When it comes to technological solutions for cyber crime “there is no patch for human stupidity,” said Paul Hoare, senior manager, protect and prevent, at the National Crime Agency, presenting at PIMFA’s financial crime conference 2018.
Psychological Cyber Threats
Cyber attacks that aim to make use of psychological weaknesses “can by-pass almost any technological security”, said Hoare. He gave the example of a cyber-attack that was aimed at strategic industries in 2017 that used a profile of a young female photographer to phish for men who would click on the link. “A lot of people fell for it,” said Hoare.
While phishing is directed at a wide base of employees, “whaling” is aimed at the ‘C’ suite. “The [attackers] put in a lot of effort” said Hoare. “Be clear that board members are likely targets...They have the authority to send money out.” He added that a number of smaller companies have gone bust because the email accounts of board members were compromised and junior staff did not question an order to transfer a large sum on a Friday afternoon.
As that suggests, the attacks can be lucrative. Around 1/8th of the UK GDP is dependent on the internet, according to Hoare. Financial services industries are a particular target for organised crime because the data and profile of wealthy clients and funds are useful to criminals and because smaller firms are unlikely to have the well-policed IT systems of big banks.

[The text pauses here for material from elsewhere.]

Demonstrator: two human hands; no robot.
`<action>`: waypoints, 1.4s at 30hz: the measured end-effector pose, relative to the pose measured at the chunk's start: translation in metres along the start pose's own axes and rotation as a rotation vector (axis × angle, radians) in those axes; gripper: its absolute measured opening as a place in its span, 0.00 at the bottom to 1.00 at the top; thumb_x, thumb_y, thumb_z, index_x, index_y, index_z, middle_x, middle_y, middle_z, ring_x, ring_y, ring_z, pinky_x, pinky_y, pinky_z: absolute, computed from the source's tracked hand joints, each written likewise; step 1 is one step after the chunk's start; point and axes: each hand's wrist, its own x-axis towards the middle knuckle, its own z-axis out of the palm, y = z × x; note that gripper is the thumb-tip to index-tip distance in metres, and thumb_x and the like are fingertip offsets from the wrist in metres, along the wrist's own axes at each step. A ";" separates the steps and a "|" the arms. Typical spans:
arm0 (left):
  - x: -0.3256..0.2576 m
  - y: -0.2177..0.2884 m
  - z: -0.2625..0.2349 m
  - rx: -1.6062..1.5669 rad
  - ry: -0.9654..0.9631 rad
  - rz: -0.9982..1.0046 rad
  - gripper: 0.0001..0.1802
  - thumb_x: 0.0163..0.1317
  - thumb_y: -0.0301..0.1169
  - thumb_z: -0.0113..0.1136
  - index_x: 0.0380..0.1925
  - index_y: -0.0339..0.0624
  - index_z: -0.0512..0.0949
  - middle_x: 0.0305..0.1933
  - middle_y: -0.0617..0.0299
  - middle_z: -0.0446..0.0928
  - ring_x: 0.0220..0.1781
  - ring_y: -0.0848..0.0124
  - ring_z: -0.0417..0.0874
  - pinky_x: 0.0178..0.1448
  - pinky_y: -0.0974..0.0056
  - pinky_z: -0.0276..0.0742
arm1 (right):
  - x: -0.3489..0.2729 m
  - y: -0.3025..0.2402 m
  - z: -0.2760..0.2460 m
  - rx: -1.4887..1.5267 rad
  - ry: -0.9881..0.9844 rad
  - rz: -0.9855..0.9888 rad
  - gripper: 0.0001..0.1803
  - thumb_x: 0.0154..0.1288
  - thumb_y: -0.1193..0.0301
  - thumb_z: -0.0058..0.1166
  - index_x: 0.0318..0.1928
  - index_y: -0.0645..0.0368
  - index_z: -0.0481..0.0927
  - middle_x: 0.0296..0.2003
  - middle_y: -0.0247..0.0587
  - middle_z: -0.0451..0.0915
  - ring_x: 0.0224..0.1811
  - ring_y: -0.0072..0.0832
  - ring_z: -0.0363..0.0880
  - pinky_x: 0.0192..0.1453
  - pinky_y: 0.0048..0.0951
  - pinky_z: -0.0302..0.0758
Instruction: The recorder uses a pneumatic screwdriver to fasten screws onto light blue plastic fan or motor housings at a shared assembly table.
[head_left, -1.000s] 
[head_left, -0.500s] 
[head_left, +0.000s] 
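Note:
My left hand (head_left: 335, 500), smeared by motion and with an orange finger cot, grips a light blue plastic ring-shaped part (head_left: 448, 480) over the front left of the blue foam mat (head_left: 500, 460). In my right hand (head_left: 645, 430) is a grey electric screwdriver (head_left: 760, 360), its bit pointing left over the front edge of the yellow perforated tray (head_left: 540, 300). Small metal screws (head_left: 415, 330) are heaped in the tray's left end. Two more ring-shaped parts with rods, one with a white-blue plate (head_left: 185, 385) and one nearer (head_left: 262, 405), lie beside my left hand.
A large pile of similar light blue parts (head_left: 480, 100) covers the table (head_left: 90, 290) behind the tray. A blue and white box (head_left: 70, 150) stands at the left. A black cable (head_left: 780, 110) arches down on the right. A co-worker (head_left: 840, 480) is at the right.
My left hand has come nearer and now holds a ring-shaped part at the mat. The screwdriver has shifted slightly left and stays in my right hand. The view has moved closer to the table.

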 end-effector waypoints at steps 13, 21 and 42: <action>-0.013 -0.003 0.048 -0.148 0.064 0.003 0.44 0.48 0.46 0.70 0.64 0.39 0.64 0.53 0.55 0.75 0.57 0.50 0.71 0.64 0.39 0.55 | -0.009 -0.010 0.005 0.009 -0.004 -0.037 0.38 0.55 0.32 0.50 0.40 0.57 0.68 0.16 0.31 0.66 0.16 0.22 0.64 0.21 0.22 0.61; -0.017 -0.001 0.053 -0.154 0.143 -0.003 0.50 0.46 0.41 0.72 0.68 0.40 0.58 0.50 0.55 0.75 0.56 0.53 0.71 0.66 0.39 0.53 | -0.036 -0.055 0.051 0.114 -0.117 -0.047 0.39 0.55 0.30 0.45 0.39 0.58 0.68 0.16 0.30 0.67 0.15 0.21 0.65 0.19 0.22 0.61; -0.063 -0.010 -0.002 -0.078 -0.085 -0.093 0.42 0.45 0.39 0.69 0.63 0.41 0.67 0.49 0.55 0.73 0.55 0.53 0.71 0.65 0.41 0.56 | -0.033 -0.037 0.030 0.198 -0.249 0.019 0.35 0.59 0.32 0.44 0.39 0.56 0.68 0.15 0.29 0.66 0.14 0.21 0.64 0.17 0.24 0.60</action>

Community Combating Cybercrime
To try to protect the industry as a whole, Hoare said, firms should report any breaches to the police. “There is a huge amount of under-reporting,” he said. “Big banks understand that this is a community effort, small firms need to as well.” He also recommended that all firms have a “weekly, dynamic, update on who might compromise their information security”.
There is, he said, a cyber-essentials kite mark available, which demonstrates that firms are cyber-aware. It costs £300 (though how much it might cost a firm to get its systems into shape Hoare was reluctant to say), and “could reduce insurance costs”.
Hoare was not in favour of more regulation to address growing problems like muling and money laundering. (He noted that muling was being facilitated by the ease of opening bank accounts.) What he wants to see is a self-policing and self-regulation “With regulations there is a law of unforeseen consequences...It has to be bottom-up,” he said.
Terry Wilson, of the Global Cyber Alliance, speaking at the same conference, said that some of the best cyber protection if simple and free and cited the QuadC DNS filtering, which helps prevent denial of service attacks.